Exercise prompt | Please print the whole listing below exactly as it stands.

Dataset section |
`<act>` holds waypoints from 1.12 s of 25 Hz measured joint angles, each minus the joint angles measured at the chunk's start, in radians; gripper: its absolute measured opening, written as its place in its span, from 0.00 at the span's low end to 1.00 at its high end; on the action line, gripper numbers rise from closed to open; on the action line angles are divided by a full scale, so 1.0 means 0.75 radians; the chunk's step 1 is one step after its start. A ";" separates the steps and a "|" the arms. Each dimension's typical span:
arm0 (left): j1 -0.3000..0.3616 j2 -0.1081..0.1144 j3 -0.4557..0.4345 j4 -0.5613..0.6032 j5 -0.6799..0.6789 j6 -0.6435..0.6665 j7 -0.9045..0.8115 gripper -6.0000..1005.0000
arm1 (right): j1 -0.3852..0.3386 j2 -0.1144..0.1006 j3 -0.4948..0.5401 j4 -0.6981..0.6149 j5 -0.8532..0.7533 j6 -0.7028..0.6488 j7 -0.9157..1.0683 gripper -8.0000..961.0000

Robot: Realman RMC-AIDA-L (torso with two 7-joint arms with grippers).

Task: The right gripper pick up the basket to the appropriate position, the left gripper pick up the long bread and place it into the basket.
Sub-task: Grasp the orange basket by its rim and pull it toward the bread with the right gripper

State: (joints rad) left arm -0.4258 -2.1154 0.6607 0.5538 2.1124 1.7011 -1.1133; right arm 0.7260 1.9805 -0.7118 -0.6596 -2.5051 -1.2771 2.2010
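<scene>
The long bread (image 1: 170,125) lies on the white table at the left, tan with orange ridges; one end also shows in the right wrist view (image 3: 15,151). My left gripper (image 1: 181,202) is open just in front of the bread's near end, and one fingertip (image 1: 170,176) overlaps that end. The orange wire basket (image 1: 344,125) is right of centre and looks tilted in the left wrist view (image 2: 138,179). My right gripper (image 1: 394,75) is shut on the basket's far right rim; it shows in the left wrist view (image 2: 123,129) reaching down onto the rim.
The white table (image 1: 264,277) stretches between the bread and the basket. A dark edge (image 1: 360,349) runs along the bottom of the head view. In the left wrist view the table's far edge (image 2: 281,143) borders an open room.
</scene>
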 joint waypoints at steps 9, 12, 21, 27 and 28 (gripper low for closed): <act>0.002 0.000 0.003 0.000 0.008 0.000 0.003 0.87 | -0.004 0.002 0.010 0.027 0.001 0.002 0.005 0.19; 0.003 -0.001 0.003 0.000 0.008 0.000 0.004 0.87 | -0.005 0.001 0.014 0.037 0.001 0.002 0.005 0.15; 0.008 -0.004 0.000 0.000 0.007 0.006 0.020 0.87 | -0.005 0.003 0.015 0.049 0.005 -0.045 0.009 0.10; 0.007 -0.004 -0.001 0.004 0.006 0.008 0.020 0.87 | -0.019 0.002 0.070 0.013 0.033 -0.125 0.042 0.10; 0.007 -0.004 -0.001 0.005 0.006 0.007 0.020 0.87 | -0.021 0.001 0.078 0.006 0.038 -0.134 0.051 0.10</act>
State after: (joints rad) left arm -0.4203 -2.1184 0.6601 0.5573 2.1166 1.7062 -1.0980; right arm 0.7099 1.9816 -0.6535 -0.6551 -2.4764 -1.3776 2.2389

Output for this exercise |
`<act>` holds waypoints from 1.12 s of 25 Hz measured joint angles, each minus the joint angles measured at the chunk's start, in radians; gripper: its absolute measured opening, written as its place in its span, from 0.00 at the span's low end to 1.00 at its high end; on the action line, gripper numbers rise from closed to open; on the action line angles are divided by a full scale, so 1.0 means 0.75 radians; the chunk's step 1 is one step after its start. A ";" separates the steps and a "|" the arms. Each dimension's typical span:
arm0 (left): j1 -0.3000..0.3616 j2 -0.1081..0.1144 j3 -0.4557..0.4345 j4 -0.5613..0.6032 j5 -0.6799..0.6789 j6 -0.6435..0.6665 j7 -0.9045..0.8115 gripper -6.0000..1005.0000
arm1 (right): j1 -0.3852..0.3386 j2 -0.1144..0.1006 j3 -0.4948..0.5401 j4 -0.6981..0.6149 j5 -0.8532..0.7533 j6 -0.7028..0.6488 j7 -0.9157..1.0683 gripper -8.0000..961.0000

Robot: Realman RMC-AIDA-L (torso with two 7-joint arms with grippers).

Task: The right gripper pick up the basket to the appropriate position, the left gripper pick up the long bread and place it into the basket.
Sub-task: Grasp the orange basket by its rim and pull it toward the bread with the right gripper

State: (joints rad) left arm -0.4258 -2.1154 0.6607 0.5538 2.1124 1.7011 -1.1133; right arm 0.7260 1.9805 -0.7118 -0.6596 -2.5051 -1.2771 2.2010
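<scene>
The long bread (image 1: 170,125) lies on the white table at the left, tan with orange ridges; one end also shows in the right wrist view (image 3: 15,151). My left gripper (image 1: 181,202) is open just in front of the bread's near end, and one fingertip (image 1: 170,176) overlaps that end. The orange wire basket (image 1: 344,125) is right of centre and looks tilted in the left wrist view (image 2: 138,179). My right gripper (image 1: 394,75) is shut on the basket's far right rim; it shows in the left wrist view (image 2: 123,129) reaching down onto the rim.
The white table (image 1: 264,277) stretches between the bread and the basket. A dark edge (image 1: 360,349) runs along the bottom of the head view. In the left wrist view the table's far edge (image 2: 281,143) borders an open room.
</scene>
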 joint waypoints at steps 9, 12, 21, 27 and 28 (gripper low for closed): <act>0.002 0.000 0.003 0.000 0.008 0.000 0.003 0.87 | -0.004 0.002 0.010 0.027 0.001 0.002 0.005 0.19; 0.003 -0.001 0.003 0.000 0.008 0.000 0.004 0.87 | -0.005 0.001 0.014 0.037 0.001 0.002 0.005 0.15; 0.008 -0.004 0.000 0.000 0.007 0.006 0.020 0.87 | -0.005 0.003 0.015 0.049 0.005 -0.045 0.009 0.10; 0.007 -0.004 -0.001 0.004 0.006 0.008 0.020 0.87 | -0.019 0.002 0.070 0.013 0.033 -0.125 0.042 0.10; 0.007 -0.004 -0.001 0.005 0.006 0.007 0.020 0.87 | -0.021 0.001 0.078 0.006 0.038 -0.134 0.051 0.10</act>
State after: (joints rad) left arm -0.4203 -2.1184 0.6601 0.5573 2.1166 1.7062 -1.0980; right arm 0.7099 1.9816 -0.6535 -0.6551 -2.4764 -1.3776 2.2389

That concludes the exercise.